Sullivan credits this project with introducing his firm to green practices that it now embraces, including advanced framing, the use of light-colored roofs, and total-cavity fill insulation. He echoes others when he observes that they learned that green design doesn’t have to be its own aesthetic—it can blend right in. Beck learned that builders are generally experts at what they do, and if they shift their focus to a greener way of doing things, it comes out just as well that way.
Lloyd is spearheading a statewide competition for affordable green homes. Contract Lumber, which provided framing materials, is now carrying FSC wood. Even CHP, initially worried that 2x6 framing would result in higher costs and that maintaining the home would be unwieldy, is now offering green affordable homes as part of its portfolio. “It’s important for projects like this to be designed well," says Sullivan, "because they’re so price-sensitive.”
The great blog that chronicles this build concludes, “Our building partnership believes that managing that risk should reduce the probability of: being hurt financially by rising energy prices, not being able to afford the aggregate cost of the home over the life of the mortgage, building failures, unhealthy buildings, and the effect of our consumption on our planet.”
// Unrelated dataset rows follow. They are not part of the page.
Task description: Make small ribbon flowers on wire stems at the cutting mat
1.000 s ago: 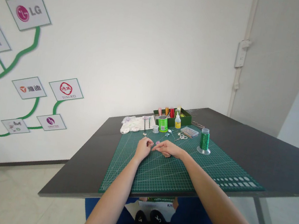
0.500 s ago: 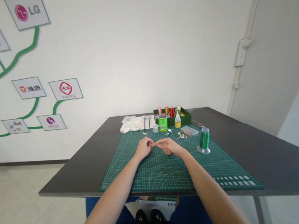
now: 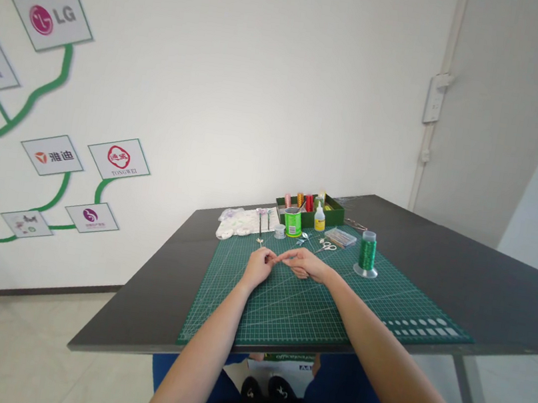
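Over the middle of the green cutting mat (image 3: pixel 293 313), my left hand (image 3: pixel 259 267) is closed, its fingertips pinched together. A small pale piece (image 3: pixel 259 242) shows just beyond its knuckles; whether the hand holds it is unclear. My right hand (image 3: pixel 307 265) meets the left at the fingertips, its thumb and index finger pressed together and the other fingers curled under. Anything between the fingers is too small to make out. Beyond the right hand lie white-handled scissors (image 3: pixel 328 245) and a small blue piece (image 3: pixel 301 241).
A spool of green thread (image 3: pixel 367 253) stands to the right. Farther back are a clear case (image 3: pixel 341 237), a glue bottle (image 3: pixel 319 219), a green can (image 3: pixel 293 222), a small clear round container (image 3: pixel 279 231), a green box (image 3: pixel 334 216) of thread spools and a white cloth-like item (image 3: pixel 235 225).
Both hands keep nearly the same pose, fingertips together. The camera view has shifted very slightly; nothing on the mat has visibly moved.
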Available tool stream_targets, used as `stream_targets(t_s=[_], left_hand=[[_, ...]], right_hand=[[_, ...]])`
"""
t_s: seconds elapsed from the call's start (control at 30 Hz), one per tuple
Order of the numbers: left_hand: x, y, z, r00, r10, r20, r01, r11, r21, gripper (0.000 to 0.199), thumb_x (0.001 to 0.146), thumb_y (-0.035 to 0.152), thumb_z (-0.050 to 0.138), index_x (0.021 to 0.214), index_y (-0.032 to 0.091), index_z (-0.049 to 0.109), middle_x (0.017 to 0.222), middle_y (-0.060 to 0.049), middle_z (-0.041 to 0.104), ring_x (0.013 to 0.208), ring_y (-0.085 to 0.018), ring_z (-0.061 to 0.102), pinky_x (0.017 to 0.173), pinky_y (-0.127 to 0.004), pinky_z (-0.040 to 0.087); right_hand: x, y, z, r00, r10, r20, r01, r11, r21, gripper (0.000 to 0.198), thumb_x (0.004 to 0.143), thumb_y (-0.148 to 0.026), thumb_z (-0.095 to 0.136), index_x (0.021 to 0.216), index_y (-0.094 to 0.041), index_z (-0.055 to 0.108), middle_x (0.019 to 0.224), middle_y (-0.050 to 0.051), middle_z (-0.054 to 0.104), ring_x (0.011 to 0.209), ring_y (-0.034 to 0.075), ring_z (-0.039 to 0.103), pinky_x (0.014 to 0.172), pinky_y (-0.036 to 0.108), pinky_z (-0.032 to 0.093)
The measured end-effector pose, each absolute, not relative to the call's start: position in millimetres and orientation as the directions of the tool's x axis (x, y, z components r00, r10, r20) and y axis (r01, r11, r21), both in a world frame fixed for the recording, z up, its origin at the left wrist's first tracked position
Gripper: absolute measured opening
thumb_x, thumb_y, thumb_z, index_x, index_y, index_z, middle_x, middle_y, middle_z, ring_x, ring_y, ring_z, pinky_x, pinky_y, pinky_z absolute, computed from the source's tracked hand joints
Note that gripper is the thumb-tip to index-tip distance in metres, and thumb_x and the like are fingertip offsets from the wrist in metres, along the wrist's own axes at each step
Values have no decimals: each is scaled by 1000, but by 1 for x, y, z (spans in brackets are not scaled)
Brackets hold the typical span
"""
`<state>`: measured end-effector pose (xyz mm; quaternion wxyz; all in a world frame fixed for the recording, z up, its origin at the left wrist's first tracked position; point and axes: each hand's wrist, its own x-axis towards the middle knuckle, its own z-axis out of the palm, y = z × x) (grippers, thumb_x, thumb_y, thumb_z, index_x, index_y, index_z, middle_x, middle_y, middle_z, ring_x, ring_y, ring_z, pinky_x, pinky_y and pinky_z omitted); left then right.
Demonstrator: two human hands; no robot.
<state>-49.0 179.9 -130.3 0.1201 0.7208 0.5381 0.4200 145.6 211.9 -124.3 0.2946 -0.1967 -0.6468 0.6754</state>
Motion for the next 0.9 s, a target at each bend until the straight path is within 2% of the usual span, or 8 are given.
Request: stream_targets(t_s=[0.27, 0.53, 0.9], left_hand=[[-49, 180, -131, 83, 871, 485, 677, -407, 614, 10, 82, 7, 67, 76, 15, 70, 76, -1, 63, 68, -12, 55, 65, -24, 42], [-48, 180, -132, 88, 878, 471, 665, -404, 628, 11, 81, 6, 68, 75, 15, 70, 75, -1, 62, 68, -12, 55, 67, -24, 42], [-46, 178, -129, 125, 884, 450, 642, -418, 643, 12, 80, 6, 68, 75, 15, 72, 76, -1, 63, 66, -11, 54, 67, -25, 44]], right_hand=[[148, 212, -123, -751, 648, 127, -165, 1, -986, 35, 80, -33, 76, 104, -9, 74, 34, -12, 37, 32, 5, 25, 37, 20, 21], [148, 210, -122, -724, 678, 127, -209, -41, -977, 39, 76, -31, 79, 108, -10, 72, 33, -14, 35, 33, 4, 21, 38, 20, 17], [150, 213, -120, -706, 690, 156, -237, -23, -971, 41, 80, -34, 73, 111, -8, 71, 32, -13, 34, 32, 5, 17, 37, 21, 14]])
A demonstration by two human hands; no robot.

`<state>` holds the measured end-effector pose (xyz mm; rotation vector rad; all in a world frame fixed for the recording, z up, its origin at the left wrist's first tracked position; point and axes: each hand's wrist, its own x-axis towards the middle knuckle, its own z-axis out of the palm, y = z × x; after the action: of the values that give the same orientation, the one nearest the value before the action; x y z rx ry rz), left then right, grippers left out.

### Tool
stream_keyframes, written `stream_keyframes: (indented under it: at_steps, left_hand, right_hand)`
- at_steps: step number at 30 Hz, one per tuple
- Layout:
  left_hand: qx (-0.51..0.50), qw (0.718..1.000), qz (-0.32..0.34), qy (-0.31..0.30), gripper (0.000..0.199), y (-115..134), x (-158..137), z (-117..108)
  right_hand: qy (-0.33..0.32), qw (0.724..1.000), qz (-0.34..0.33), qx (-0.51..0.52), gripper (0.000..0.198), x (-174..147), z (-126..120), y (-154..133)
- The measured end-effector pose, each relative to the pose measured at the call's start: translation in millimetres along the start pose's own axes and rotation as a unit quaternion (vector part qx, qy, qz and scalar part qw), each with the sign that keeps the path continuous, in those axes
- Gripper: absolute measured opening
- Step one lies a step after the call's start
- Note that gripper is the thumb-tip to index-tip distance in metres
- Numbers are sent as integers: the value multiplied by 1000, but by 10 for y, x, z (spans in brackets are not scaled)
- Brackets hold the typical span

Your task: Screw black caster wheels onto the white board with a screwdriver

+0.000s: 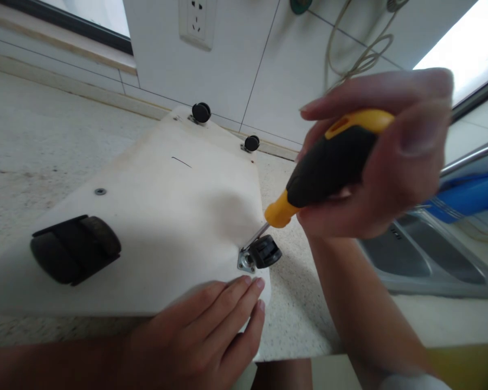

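A black and yellow screwdriver (pixel 329 162) is gripped in my right hand (pixel 406 157). It slants down to the left, and its tip meets the corner of a metal mounting plate (pixel 246 261) under a small black caster (pixel 265 251). That plate sits near the right edge of a white board (pixel 166 216) lying on the counter. My left hand (pixel 211 330) rests at the board's near edge with its fingers stretched out, fingertips just below the plate. Whether a screw is under the tip is hidden.
Other casters stand on the board: a large near one (pixel 76 249) and two at the far end (pixel 201 112). A loose screw or fitting (pixel 100 191) shows on its left. A steel sink (pixel 423 249) and a blue object (pixel 472 192) are at right; a wall socket (pixel 197 21) is behind.
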<state>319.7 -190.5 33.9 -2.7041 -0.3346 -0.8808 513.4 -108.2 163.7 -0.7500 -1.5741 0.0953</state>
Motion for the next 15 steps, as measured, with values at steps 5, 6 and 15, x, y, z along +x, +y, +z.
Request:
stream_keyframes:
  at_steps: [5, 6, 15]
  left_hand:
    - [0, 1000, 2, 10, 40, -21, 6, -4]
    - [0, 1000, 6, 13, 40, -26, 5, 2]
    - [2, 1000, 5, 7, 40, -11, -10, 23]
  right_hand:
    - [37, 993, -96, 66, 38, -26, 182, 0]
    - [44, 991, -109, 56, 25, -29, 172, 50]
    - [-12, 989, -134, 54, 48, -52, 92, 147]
Read more about this project at: homebase07.blogspot.com
General Specs and Team
|Additional Notes:||**Project completed:** August 2008|
Project initiator, manager, contractor, teacher: Roger Beck, Home B.A.S.E. Foundation Owner: Columbus Housing Partnership (CHP) Consulting engineers: Betsy Pettit, Building Science Corp.; Hasbrouck Engineering; Hoy Surveying Renewable energy consultant: Green Energy Ohio Architect: Joe Sullivan, AIA, Sullivan/Bruck Architects Project coordinator/LEED consultant: Joshua Lloyd, Associate AIA, LEED AP, Phillip Markwood Architects Interior design: Cynthia Grauduss, Grauduss Architecture and Design Major materials donors: The Contract Lumber Corporation, The Home Depot, Edward Mooney and Moses Insulation
Foundation: 4-in. concrete slab over 2-in. XPS foam (R-10); 8-in. poured concrete walls; 2x4 wood studs on flat and spaced 24 in. o.c.; 2-lb. soy-based spray-foam in bays (R-23)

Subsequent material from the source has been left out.